WHAT IS BEING ASKED >> Output exactly the lines from the first line of the records below through the line containing "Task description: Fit", both included, leaving out any pictures.

+--

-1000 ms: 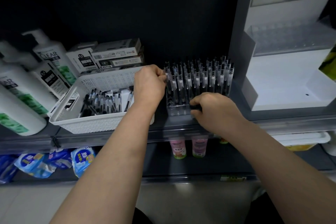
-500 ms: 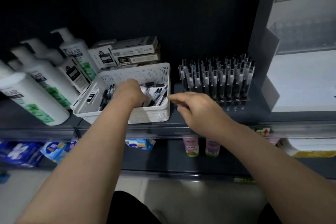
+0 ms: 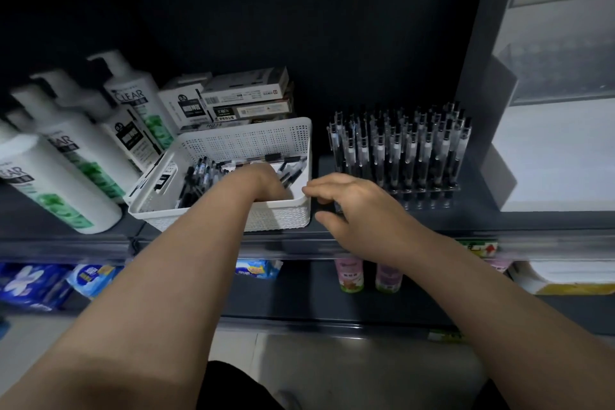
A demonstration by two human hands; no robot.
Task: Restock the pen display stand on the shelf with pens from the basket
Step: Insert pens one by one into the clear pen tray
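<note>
On the shelf [image 3: 472, 220], pens [image 3: 199, 173] are sought in the basket [image 3: 246, 130] by the left hand [image 3: 266, 181], its grip hidden, with the right hand [image 3: 352, 203] held slack-fingered alongside.

Perforated white plastic basket [image 3: 266, 143]; clear glossy plastic pen stand [image 3: 429, 191].

Scene dim; black back wall [image 3: 332, 27] reads as near-featureless. Brightest area: white boxy display unit [image 3: 549, 156], right. White pump bottles [image 3: 66, 156], left, smeared by motion blur and bowed by wide-angle distortion. My right hand [image 3: 359, 206] soft-edged, evenly lit.
</note>
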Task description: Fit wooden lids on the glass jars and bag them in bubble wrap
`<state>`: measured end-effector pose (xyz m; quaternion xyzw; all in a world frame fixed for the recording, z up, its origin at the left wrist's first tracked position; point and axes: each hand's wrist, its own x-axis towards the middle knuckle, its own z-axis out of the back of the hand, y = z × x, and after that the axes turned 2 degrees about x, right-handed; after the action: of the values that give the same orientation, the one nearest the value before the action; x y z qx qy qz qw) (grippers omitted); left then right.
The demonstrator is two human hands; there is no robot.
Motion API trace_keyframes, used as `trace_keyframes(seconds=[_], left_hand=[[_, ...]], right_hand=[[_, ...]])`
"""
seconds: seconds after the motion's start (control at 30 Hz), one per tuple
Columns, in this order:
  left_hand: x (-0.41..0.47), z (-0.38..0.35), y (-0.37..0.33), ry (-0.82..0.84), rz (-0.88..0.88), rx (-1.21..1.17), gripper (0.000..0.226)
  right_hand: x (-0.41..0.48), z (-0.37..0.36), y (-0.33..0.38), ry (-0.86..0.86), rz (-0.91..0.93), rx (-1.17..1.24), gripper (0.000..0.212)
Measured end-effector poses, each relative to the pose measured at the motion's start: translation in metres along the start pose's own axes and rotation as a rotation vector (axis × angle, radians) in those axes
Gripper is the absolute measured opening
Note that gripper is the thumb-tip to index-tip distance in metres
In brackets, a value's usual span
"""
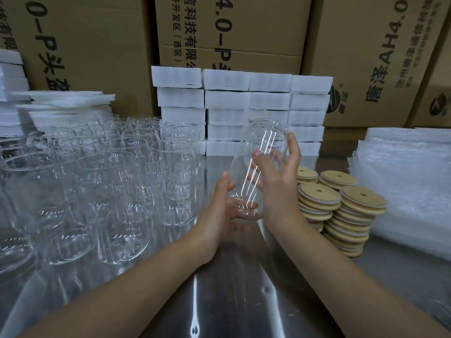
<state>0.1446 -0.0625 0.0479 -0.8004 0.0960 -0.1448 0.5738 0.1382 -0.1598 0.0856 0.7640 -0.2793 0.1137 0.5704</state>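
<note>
A clear glass jar (264, 142) is held tilted above the steel table, its open mouth pointing up and away. My left hand (223, 211) cups its base from below and the left. My right hand (280, 181) wraps its side, thumb in front and fingers behind. The jar has no lid on it. Several stacks of round wooden lids (351, 206), each with a small hole, stand just right of my right hand. A pile of bubble wrap bags (410, 181) lies at the far right.
Many empty glass jars (97, 181) crowd the left half of the steel table (234, 289). White foam-wrapped packs (244, 106) are stacked at the back, with more on the left. Large cardboard boxes (244, 32) form the wall behind.
</note>
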Motion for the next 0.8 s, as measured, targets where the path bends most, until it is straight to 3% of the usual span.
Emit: trace_keyframes(seconds=[0.17, 0.33, 0.4, 0.57, 0.7, 0.8], left_hand=[[-0.005, -0.006, 0.008, -0.091, -0.157, 0.040, 0.082], [-0.007, -0.003, 0.005, -0.096, -0.211, 0.055, 0.051], [-0.007, -0.002, 0.001, -0.079, -0.180, 0.008, 0.046], [-0.007, -0.003, -0.002, -0.039, -0.044, -0.075, 0.076], [-0.006, 0.001, -0.006, 0.059, 0.011, -0.181, 0.065], [-0.008, 0.001, -0.008, 0.128, 0.071, -0.232, 0.071]], right_hand=[[-0.003, -0.004, 0.004, -0.056, 0.083, -0.079, 0.077], [-0.003, -0.003, 0.003, -0.035, 0.090, -0.077, 0.079], [-0.002, -0.001, 0.002, -0.008, 0.080, -0.047, 0.082], [0.001, 0.002, -0.003, 0.009, -0.003, 0.073, 0.082], [0.002, 0.000, -0.002, 0.011, -0.137, 0.221, 0.075], [0.003, 0.000, -0.003, 0.008, -0.203, 0.307, 0.076]])
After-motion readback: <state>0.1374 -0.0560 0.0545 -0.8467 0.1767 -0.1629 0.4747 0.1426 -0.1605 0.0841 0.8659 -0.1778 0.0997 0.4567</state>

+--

TASK RESULT >>
-1000 ms: 
-500 ms: 
+0 ms: 
A demonstration by two human hands; no robot.
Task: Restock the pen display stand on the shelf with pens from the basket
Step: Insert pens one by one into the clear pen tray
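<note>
On the shelf [image 3: 472, 220], pens [image 3: 199, 173] are sought in the basket [image 3: 246, 130] by the left hand [image 3: 266, 181], its grip hidden, with the right hand [image 3: 352, 203] held slack-fingered alongside.

Perforated white plastic basket [image 3: 266, 143]; clear glossy plastic pen stand [image 3: 429, 191].

Scene dim; black back wall [image 3: 332, 27] reads as near-featureless. Brightest area: white boxy display unit [image 3: 549, 156], right. White pump bottles [image 3: 66, 156], left, smeared by motion blur and bowed by wide-angle distortion. My right hand [image 3: 359, 206] soft-edged, evenly lit.
</note>
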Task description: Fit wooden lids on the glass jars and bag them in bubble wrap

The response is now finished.